▶ [WORK ORDER]
Check every line of the entries for "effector", and copy the lines that hold it.

▶ [DATA FOR THIS EXERCISE]

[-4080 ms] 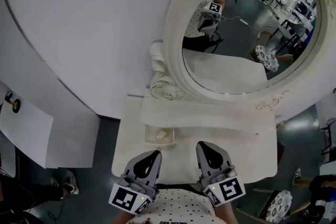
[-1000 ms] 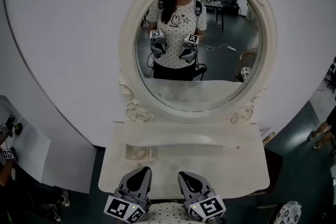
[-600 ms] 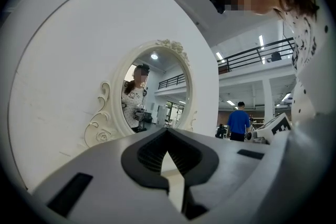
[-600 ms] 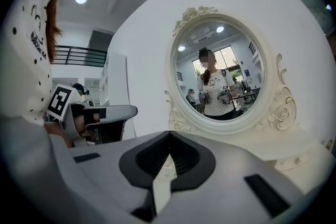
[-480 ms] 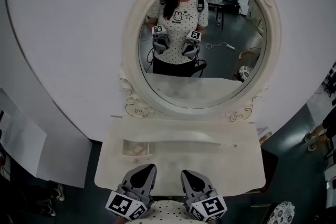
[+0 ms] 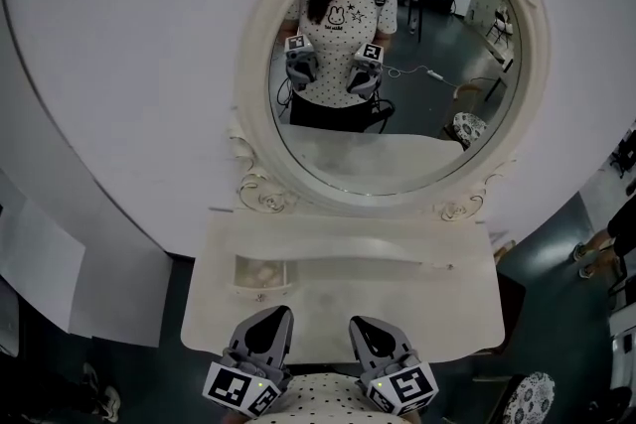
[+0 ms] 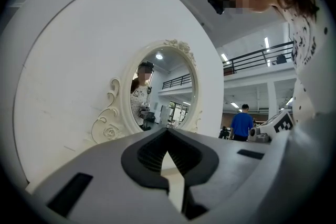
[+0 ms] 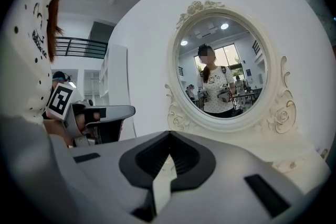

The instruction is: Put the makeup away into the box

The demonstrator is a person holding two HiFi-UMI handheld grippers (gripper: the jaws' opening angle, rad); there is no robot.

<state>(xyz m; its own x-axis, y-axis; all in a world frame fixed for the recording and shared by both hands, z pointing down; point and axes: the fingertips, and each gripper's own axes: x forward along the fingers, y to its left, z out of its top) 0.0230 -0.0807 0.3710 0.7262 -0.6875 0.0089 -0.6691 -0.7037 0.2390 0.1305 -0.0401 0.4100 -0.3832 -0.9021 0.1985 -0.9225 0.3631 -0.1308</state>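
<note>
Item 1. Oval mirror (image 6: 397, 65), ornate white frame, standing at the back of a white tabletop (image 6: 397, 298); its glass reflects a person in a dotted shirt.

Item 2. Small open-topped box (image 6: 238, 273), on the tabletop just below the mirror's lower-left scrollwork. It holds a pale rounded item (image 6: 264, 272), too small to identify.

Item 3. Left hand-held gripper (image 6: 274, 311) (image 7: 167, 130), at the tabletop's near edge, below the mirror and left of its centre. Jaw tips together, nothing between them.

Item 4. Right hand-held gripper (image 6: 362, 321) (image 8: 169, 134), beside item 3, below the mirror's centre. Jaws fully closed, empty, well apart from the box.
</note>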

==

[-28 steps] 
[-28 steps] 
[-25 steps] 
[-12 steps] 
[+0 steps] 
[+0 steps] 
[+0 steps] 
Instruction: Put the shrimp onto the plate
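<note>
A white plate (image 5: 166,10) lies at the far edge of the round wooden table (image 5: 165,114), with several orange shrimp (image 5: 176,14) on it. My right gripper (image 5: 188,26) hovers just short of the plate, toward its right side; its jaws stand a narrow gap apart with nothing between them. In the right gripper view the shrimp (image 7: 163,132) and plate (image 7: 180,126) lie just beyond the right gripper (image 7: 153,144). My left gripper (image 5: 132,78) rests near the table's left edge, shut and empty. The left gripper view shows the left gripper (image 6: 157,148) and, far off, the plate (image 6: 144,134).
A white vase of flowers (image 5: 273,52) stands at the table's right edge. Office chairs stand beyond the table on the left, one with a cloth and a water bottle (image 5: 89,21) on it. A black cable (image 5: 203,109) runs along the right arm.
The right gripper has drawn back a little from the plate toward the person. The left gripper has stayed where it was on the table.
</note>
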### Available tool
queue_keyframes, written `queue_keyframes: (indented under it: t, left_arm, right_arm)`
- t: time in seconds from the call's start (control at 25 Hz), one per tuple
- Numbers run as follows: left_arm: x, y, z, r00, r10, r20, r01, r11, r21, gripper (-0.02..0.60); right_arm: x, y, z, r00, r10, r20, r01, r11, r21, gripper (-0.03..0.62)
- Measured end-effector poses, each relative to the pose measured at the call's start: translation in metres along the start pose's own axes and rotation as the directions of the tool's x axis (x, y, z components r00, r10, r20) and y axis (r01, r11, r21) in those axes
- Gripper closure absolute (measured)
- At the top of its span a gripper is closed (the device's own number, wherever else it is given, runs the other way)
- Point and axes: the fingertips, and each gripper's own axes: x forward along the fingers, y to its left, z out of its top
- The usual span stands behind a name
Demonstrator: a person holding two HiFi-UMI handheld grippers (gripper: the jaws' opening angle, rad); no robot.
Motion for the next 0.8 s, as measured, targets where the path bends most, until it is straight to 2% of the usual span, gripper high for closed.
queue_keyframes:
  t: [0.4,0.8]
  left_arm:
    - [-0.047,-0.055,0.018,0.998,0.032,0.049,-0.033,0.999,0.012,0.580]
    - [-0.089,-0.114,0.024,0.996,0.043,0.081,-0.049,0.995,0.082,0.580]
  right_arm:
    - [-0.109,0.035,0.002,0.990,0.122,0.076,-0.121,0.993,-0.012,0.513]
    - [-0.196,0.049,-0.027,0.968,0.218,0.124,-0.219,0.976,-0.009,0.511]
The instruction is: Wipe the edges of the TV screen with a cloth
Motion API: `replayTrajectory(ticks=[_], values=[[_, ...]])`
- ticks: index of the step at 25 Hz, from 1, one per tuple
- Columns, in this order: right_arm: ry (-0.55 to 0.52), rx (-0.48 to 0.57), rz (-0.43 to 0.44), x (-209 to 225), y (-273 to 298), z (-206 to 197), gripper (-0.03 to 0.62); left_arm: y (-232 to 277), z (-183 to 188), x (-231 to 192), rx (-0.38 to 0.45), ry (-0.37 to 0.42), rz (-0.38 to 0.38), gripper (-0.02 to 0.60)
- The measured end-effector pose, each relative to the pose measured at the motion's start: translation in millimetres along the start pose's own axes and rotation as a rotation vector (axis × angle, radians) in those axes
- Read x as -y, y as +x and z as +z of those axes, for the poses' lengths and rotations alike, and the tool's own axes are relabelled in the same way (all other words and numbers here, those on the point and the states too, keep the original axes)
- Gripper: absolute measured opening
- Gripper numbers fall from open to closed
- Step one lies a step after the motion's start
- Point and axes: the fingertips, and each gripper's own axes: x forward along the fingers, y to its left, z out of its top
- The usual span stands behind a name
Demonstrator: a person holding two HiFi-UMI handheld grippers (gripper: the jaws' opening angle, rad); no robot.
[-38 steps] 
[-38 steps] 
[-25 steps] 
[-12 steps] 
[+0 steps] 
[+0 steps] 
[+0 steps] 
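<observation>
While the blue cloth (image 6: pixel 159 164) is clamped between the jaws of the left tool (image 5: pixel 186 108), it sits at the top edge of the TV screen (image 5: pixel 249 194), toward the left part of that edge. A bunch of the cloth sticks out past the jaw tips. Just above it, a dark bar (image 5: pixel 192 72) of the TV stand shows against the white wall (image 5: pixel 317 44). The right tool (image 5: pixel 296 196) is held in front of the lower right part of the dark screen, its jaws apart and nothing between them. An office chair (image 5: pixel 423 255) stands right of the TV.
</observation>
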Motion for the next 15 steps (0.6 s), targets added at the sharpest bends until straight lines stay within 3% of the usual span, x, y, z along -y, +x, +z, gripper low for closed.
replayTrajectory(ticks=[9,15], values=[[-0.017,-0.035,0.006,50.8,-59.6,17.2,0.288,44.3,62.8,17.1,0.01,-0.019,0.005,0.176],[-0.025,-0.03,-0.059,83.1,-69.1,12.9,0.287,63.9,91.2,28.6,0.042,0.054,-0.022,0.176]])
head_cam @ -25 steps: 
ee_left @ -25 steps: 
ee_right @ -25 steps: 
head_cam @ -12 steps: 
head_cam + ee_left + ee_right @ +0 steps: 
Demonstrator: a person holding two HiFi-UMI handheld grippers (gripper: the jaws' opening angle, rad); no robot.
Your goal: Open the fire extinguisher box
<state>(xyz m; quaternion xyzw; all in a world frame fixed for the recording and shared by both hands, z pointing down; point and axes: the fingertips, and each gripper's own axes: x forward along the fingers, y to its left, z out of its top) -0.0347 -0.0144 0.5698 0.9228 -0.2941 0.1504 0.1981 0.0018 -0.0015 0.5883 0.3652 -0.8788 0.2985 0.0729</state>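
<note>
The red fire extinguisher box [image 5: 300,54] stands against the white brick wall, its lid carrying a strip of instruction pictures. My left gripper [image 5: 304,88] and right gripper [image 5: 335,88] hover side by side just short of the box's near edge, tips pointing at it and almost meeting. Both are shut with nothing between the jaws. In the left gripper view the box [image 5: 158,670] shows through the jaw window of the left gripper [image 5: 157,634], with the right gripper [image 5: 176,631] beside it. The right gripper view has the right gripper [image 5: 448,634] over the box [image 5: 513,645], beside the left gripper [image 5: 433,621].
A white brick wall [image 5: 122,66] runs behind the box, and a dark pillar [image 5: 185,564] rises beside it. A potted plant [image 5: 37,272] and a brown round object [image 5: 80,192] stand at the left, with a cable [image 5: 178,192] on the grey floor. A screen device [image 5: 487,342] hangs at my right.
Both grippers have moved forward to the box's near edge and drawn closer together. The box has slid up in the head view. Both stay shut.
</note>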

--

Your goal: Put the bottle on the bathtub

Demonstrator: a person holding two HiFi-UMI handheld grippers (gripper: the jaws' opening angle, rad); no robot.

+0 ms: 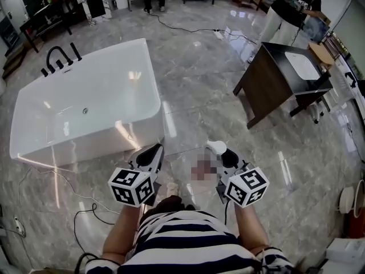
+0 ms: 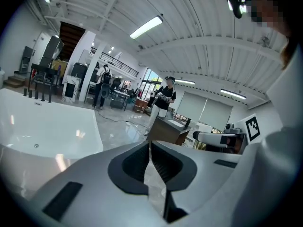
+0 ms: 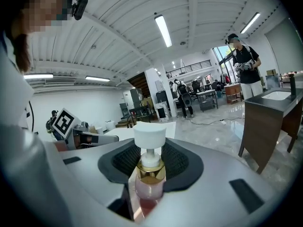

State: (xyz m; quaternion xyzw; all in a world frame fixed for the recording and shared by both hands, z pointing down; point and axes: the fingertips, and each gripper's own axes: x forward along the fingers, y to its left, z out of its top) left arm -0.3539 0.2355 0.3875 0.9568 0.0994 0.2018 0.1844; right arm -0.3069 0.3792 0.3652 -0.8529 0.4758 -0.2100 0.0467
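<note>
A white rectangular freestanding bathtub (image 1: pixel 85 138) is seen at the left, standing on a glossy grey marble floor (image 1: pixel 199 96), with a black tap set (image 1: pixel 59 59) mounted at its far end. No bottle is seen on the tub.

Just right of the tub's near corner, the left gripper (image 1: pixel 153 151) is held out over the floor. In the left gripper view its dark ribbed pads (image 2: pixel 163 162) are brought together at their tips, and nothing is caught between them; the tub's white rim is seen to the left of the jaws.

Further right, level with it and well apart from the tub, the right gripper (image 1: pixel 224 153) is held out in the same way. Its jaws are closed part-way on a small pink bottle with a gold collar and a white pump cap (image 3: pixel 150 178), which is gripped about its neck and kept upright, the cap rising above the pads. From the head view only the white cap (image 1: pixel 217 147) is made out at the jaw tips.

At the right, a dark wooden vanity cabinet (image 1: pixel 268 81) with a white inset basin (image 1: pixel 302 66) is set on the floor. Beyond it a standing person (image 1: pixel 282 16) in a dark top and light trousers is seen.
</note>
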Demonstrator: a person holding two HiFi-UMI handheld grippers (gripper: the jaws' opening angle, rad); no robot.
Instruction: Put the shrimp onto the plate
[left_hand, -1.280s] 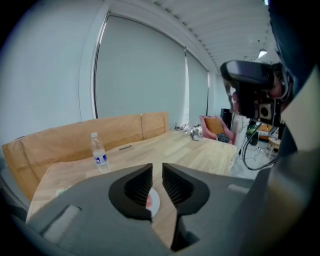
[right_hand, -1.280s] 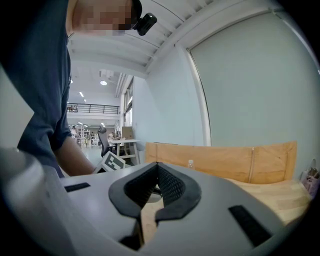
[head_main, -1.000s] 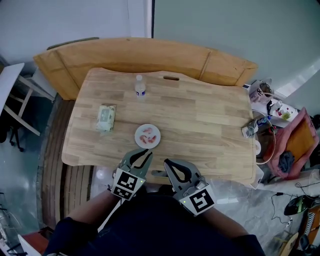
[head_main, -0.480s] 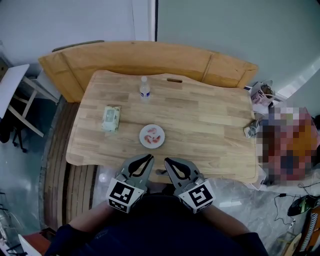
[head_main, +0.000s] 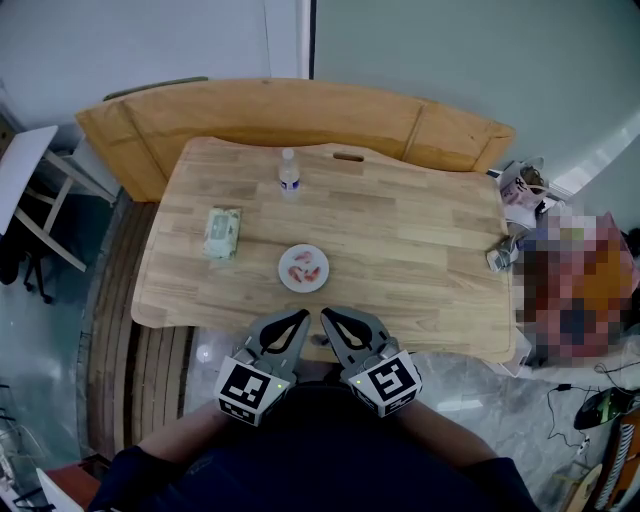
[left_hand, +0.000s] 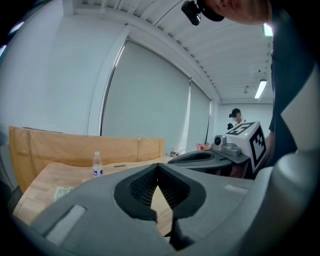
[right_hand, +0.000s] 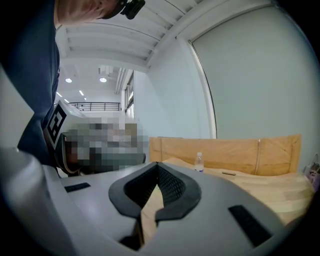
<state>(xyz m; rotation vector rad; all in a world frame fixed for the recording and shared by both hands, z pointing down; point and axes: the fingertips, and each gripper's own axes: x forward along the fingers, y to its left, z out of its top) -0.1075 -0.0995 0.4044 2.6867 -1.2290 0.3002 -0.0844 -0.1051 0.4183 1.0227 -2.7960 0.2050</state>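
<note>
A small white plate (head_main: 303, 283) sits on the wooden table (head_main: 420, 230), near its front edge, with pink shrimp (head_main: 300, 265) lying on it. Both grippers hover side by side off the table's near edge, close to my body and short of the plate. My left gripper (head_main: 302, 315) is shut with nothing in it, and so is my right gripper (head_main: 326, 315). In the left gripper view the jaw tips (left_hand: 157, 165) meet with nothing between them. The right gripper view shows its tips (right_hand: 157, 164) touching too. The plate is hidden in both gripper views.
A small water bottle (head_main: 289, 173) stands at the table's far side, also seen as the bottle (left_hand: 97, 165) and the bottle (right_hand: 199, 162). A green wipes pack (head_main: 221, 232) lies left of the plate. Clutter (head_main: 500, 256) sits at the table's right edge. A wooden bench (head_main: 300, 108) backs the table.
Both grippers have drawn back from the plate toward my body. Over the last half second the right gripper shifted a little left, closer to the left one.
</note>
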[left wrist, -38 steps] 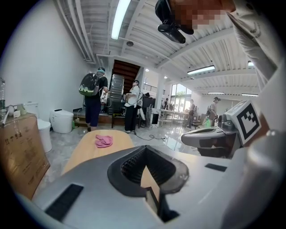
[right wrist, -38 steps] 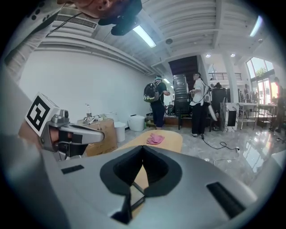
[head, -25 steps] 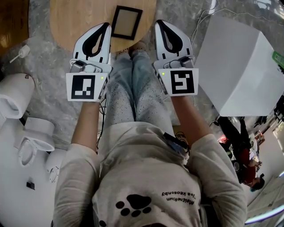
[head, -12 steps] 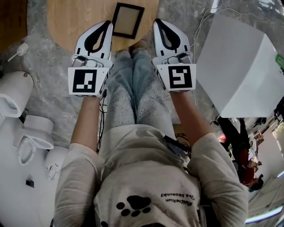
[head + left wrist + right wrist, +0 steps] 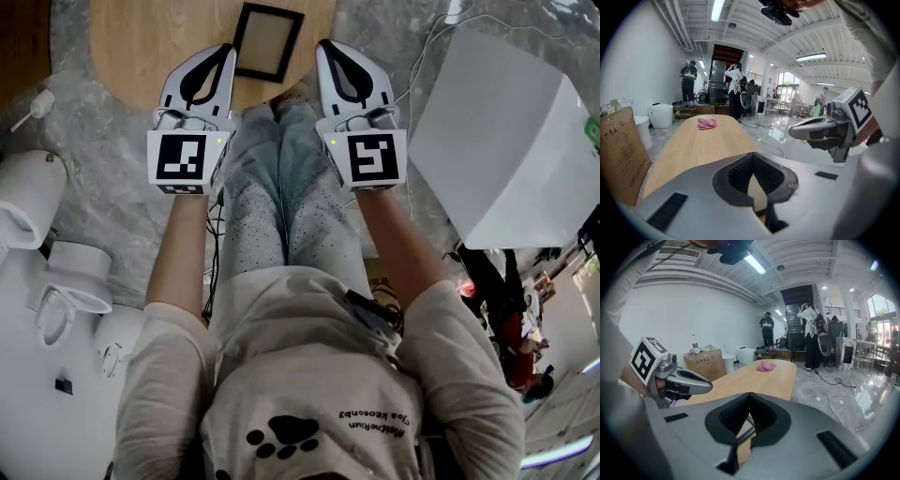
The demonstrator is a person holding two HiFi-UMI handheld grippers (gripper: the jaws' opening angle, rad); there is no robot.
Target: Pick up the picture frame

▶ [YOUR RESPONSE]
- Measured end-effector poses, each relative to the pose measured at the call's start: translation in metres along the start pose's own axes and rotation as the directions of the tool's x axis (x, y, z components r00, r10, r20) and y axis (r01, r11, r21) in those axes
- The measured end-effector pose, each relative to the pose measured at the motion's start: translation in millimetres along the start pose's own axes and rotation as a rotation vector (axis × angle, radians) in those axes

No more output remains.